━━ Given data ━━

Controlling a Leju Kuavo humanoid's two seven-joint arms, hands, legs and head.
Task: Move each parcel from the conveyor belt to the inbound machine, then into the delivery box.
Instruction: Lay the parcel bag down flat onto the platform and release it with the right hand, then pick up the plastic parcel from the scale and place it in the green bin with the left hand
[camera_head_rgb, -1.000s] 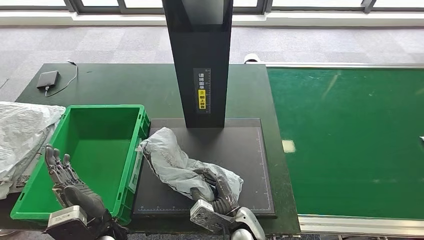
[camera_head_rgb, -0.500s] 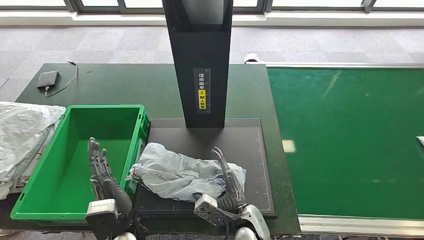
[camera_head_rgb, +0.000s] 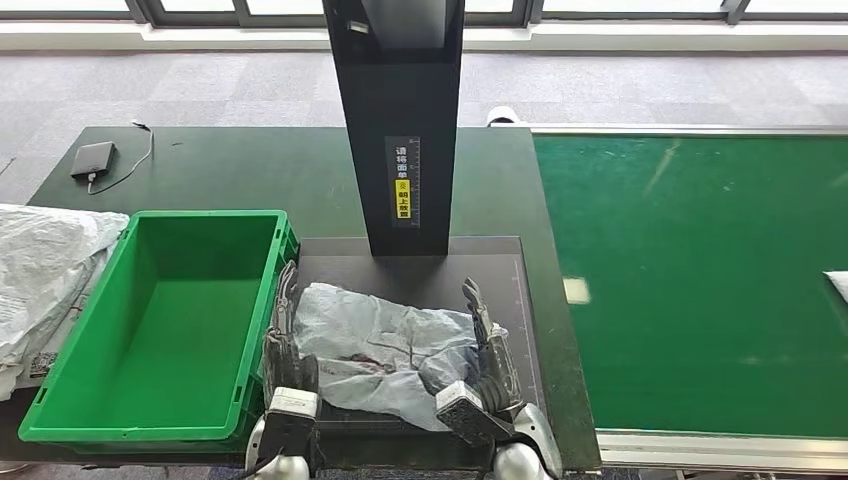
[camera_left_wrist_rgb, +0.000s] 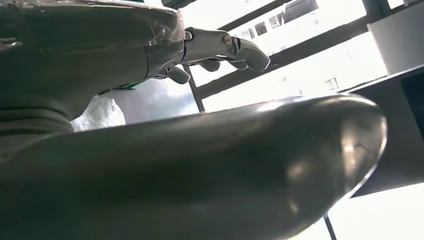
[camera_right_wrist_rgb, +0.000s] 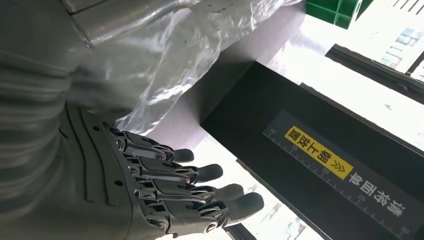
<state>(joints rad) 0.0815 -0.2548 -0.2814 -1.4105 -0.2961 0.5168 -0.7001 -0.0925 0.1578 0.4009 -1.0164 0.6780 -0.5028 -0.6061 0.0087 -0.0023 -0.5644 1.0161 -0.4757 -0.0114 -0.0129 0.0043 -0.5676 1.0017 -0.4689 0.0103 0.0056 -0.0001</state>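
The top of the black scanner tower (camera_head_rgb: 398, 120) is cut off by the head picture's upper edge. A white thing (camera_head_rgb: 837, 284) on the green conveyor belt (camera_head_rgb: 700, 280) pokes in at the right edge, and most of it is out of the picture. The crinkly white plastic (camera_head_rgb: 45, 270) beside the green box (camera_head_rgb: 160, 320) is cut off at the left edge. In the left wrist view a big blurry grey shape (camera_left_wrist_rgb: 200, 175) fills most of the picture and hides nearly everything behind it. The grey parcel (camera_head_rgb: 385, 345) hides the palm side of the left robot hand (camera_head_rgb: 283, 340) and of the right robot hand (camera_head_rgb: 485, 345), so whether they touch it cannot be told.
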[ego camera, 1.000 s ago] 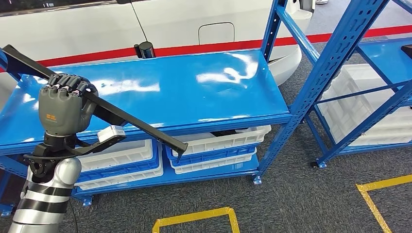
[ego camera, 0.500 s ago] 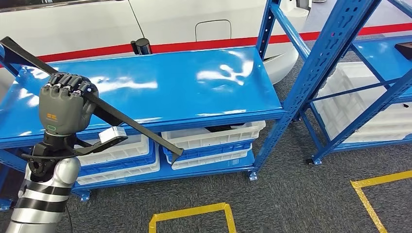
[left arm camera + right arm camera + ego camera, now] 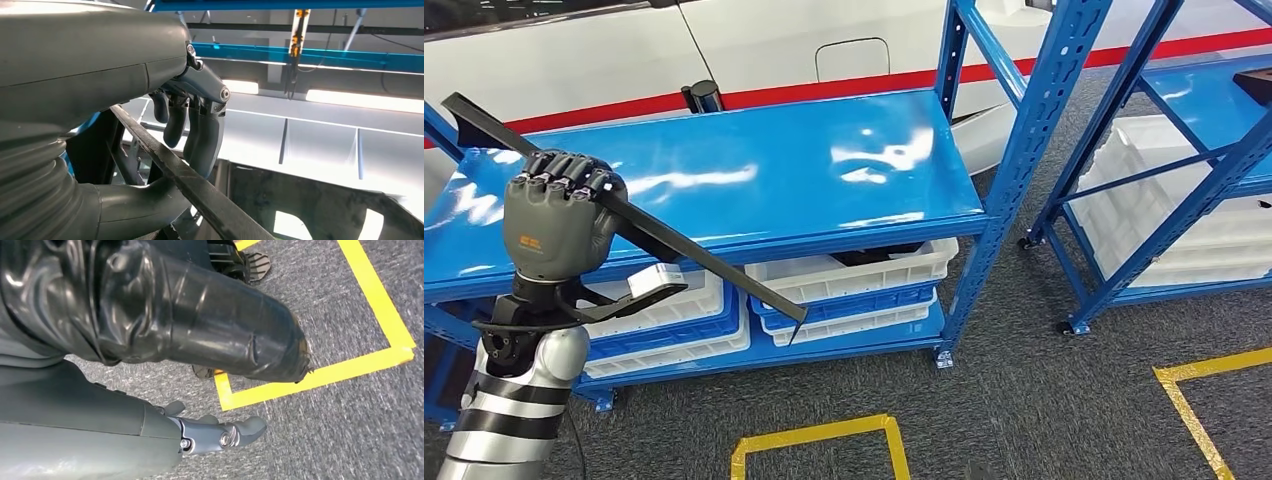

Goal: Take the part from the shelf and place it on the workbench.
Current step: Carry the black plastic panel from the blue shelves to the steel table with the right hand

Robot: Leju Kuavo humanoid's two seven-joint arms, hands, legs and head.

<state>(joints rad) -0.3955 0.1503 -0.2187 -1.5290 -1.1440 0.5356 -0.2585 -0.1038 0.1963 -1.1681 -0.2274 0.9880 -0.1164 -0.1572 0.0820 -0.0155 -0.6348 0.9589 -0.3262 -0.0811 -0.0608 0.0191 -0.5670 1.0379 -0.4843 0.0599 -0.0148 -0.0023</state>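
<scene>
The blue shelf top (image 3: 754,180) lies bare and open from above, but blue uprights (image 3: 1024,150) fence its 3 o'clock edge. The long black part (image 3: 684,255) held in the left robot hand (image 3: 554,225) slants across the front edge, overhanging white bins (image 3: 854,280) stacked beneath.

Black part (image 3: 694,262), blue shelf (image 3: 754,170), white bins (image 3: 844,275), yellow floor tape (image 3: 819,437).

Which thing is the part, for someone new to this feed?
Find the glossy blue metal shelf top. In front of it the robot's grey left hand grips a long, thin black bar that slants down toward the white plastic bins. Nothing else there is dark and slender.
</scene>
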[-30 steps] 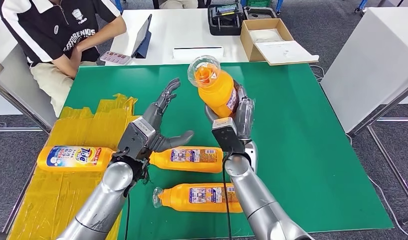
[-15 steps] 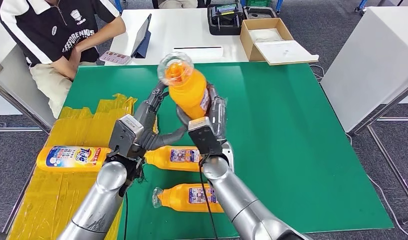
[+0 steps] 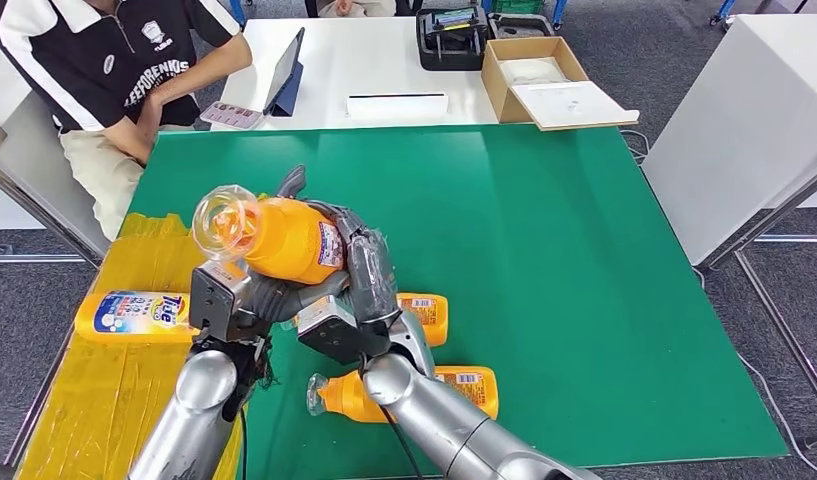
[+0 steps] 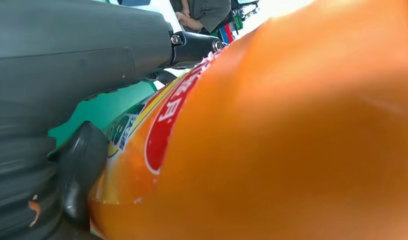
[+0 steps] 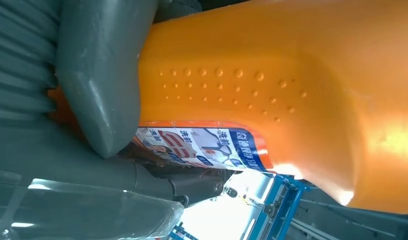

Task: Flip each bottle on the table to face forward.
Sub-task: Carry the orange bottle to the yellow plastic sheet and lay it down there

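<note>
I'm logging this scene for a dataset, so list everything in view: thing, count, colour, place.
Held bottle: 1, orange with clear cap, lifted above the mat between both hands.
Lying bottles: 3, orange; one with a Tide label on the yellow sheet, two on the mat, partly behind the right arm.
Mat: 1, green, covers the near table.
Yellow sheet: 1, over the mat's left edge.
White table: 1, behind the mat.
Cardboard box: 1, brown, open, on the white table.
Tablet: 1, dark, propped on the white table.
Black case: 1, beside the box.
Person: 1, black-and-white shirt, seated at far left.
Left hand: under the held bottle.
Right hand: grips the held bottle.
</note>
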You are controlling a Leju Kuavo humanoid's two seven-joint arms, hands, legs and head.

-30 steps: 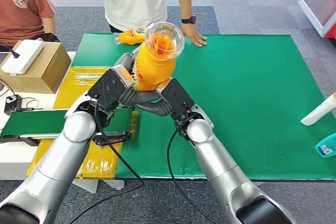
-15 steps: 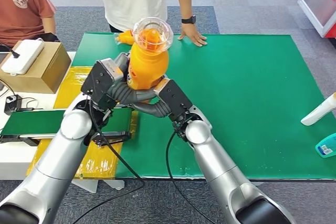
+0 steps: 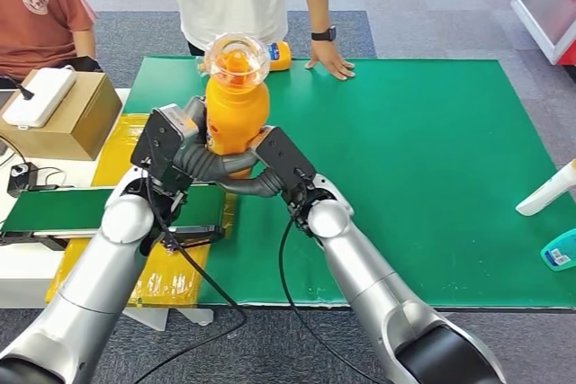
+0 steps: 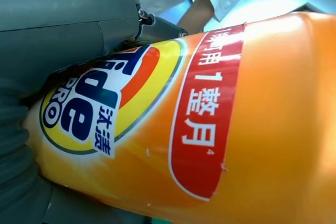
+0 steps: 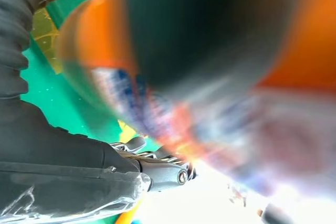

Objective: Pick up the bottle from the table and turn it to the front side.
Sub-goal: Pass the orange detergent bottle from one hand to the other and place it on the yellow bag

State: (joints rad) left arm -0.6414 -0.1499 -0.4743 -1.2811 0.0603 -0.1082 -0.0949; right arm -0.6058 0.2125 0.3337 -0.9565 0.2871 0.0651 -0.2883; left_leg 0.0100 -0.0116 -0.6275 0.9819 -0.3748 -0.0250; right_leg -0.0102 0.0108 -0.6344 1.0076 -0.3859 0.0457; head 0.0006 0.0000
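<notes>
An orange detergent bottle point(image 3: 236, 112) with a clear cap point(image 3: 237, 57) stands nearly upright in the air over the left part of the green mat point(image 3: 408, 159). My left hand point(image 3: 193, 157) grips its lower body from the left. My right hand point(image 3: 261, 177) wraps its dark fingers under and around the base from the right. In the left wrist view the bottle point(image 4: 222, 124) shows its round blue and yellow logo and a red band, with my left hand point(image 4: 55, 35) against it. The right wrist view is blurred; the bottle point(image 5: 99, 40) lies close over my right hand point(image 5: 67, 177).
A second orange bottle point(image 3: 279, 55) lies at the mat's far edge by a person's hand point(image 3: 331, 59). A cardboard box point(image 3: 65, 123), yellow bags point(image 3: 132, 141) and a green belt point(image 3: 54, 209) sit left. A white spray bottle point(image 3: 546, 189) and a teal item point(image 3: 561, 250) lie at right.
Both arms have carried the bottle to the left and tipped it from leaning right to nearly upright. The second bottle behind it has come into sight.
</notes>
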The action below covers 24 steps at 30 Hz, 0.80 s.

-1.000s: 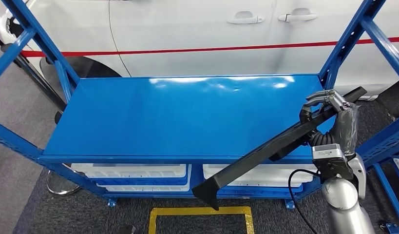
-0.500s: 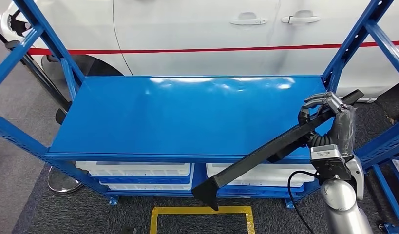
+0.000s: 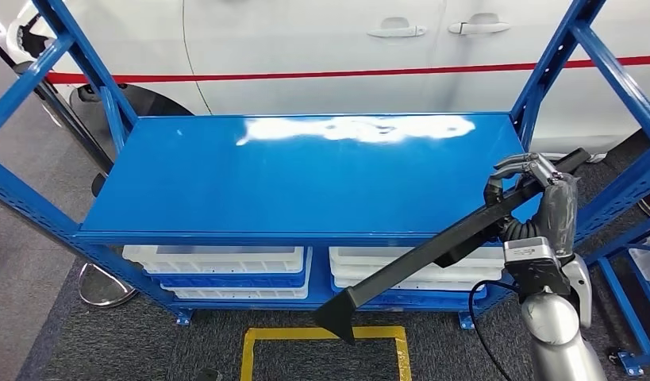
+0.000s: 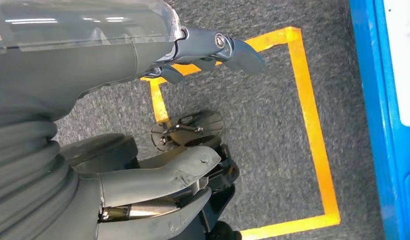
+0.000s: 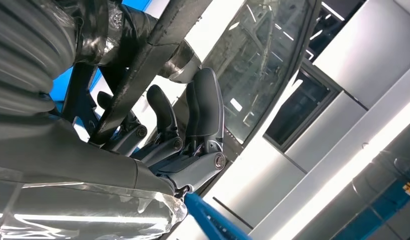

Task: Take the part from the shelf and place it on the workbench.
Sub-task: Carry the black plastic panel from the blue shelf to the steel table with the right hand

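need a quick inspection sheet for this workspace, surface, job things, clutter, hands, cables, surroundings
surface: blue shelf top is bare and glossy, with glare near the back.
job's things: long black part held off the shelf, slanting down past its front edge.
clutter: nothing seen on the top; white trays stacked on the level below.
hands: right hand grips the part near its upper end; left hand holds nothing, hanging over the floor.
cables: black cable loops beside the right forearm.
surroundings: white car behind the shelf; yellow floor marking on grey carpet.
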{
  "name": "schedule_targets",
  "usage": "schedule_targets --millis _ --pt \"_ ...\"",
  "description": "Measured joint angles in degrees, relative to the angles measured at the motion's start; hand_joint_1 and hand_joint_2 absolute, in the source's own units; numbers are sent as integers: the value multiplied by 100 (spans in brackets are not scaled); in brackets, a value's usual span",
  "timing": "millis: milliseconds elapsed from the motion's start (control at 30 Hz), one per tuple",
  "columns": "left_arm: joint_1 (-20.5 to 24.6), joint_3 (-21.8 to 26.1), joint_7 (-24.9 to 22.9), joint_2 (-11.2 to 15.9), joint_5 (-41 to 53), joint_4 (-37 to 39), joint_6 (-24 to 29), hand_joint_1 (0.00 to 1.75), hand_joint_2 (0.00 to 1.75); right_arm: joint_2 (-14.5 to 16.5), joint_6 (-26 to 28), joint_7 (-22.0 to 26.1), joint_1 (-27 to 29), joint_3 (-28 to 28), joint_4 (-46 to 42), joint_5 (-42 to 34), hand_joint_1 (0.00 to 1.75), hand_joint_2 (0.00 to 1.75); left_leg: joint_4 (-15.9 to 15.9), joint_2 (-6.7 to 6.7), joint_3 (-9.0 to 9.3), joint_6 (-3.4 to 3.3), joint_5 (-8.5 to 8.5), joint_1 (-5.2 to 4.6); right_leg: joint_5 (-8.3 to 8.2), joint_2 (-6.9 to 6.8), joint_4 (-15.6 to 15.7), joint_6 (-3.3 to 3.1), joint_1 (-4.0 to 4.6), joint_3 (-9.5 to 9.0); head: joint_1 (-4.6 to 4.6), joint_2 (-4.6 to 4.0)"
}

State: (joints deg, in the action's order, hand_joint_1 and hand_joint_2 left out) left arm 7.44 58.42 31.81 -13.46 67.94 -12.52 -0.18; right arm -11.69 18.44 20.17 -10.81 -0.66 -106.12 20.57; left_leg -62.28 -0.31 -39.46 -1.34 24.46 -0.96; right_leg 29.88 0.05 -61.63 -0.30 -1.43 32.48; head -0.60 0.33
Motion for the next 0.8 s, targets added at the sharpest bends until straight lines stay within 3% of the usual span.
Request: schedule_targets --millis 100,133,167,200,233,300,367,433,500,533,600,633,667,700,733,800 --pt "1 -8 -1 0 -4 0 5 0 175 0 -1 1 -10 -29 2 10 175 175 -839 3 -250 107 719 64 -139 -19 4 -70 16 158 -4 0" --pt "2 -10 -3 0 -7 0 5 0 175 0 -1 1 -11 -38 3 14 175 175 -1131 3 -301 122 870 80 -185 -24 1 -72 27 222 -4 0" --pt "2 -12 -5 0 -9 1 5 0 175 0 -2 1 -14 -45 7 16 175 175 -1289 3 -280 123 910 90 -232 -28 -1 -73 39 288 -3 0" --pt "2 -13 -8 0 -11 1 5 0 175 0 -2 1 -17 -51 10 17 175 175 -1253 2 -162 109 844 93 -278 -30 -3 -71 51 353 -4 0" --pt "3 -14 -12 0 -12 2 5 0 175 0 -3 1 -24 -56 16 19 175 175 -1020 -1 59 77 713 89 -324 -30 -3 -67 61 413 -3 0" --pt "16 -16 -18 1 -13 2 8 0 175 0 -3 -1 -46 -62 24 21 175 175 -222 -6 634 -18 542 51 -408 -30 9 -47 67 491 -3 0" --pt "30 -19 -22 2 -16 1 14 0 175 2 -3 -2 -69 -71 37 22 175 175 319 -10 954 -80 521 -10 -504 -38 63 10 31 506 -3 0" --pt "30 -19 -27 4 -19 1 19 0 175 6 -3 -2 -79 -93 60 23 175 175 491 -10 975 -128 418 -70 -622 -41 170 88 -23 499 -3 0" --pt "28 -19 -30 4 -20 2 21 0 175 9 -1 -2 -81 -110 79 25 175 175 689 22 991 -194 224 -77 -561 -30 177 125 -33 535 -1 0" --pt "28 -19 -30 4 -20 2 22 0 175 9 1 -2 -86 -111 85 26 175 175 770 38 980 -225 136 -65 -384 -21 30 129 -21 593 1 0" --pt "29 -19 -31 7 -27 2 25 0 175 9 4 -2 -91 -117 97 26 175 175 786 53 880 -253 36 -55 129 -8 -588 129 5 768 3 0" --pt "29 -19 -31 7 -31 2 26 0 175 9 5 -2 -90 -119 104 26 175 175 744 56 806 -253 11 -54 309 -5 -921 138 8 836 3 0" --pt "28 -19 -32 7 -34 2 27 0 175 9 5 -2 -86 -121 112 26 175 175 690 58 729 -246 -3 -52 366 -6 -1130 150 8 844 3 0" --pt "27 -19 -32 6 -32 2 27 0 175 9 5 -2 -85 -123 118 26 175 175 622 60 648 -241 -12 -45 310 -8 -1153 165 4 766 3 0" --pt "26 -20 -32 5 -31 2 27 0 175 9 5 -2 -85 -123 121 26 175 175 543 61 562 -233 -16 -32 183 -12 -982 184 -5 598 3 0" --pt "27 -21 -32 2 -25 2 27 0 175 9 5 -2 -91 -125 124 26 175 175 375 61 395 -206 -10 -10 43 -22 -362 219 -18 183 4 0"
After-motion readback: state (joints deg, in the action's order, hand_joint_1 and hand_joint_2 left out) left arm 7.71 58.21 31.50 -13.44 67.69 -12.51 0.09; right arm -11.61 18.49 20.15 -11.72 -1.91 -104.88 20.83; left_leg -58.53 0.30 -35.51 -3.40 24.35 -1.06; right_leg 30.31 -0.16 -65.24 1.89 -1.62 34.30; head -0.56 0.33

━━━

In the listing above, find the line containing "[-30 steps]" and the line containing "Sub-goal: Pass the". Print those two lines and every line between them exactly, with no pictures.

[-30 steps] 
[-15 steps] 
[+0 steps] 
[+0 steps] 
[+0 steps] 

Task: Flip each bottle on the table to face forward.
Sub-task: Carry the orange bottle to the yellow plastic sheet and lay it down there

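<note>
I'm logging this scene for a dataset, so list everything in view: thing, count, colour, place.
Held bottle: 1, orange with clear cap, lifted above the mat between both hands.
Lying bottles: 3, orange; one with a Tide label on the yellow sheet, two on the mat, partly behind the right arm.
Mat: 1, green, covers the near table.
Yellow sheet: 1, over the mat's left edge.
White table: 1, behind the mat.
Cardboard box: 1, brown, open, on the white table.
Tablet: 1, dark, propped on the white table.
Black case: 1, beside the box.
Person: 1, black-and-white shirt, seated at far left.
Left hand: under the held bottle.
Right hand: grips the held bottle.
</note>
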You are controlling a Leju Kuavo humanoid's two seven-joint arms, hands, legs and head.

-30 steps: 
-15 steps: 
+0 steps: 
+0 steps: 
+0 steps: 

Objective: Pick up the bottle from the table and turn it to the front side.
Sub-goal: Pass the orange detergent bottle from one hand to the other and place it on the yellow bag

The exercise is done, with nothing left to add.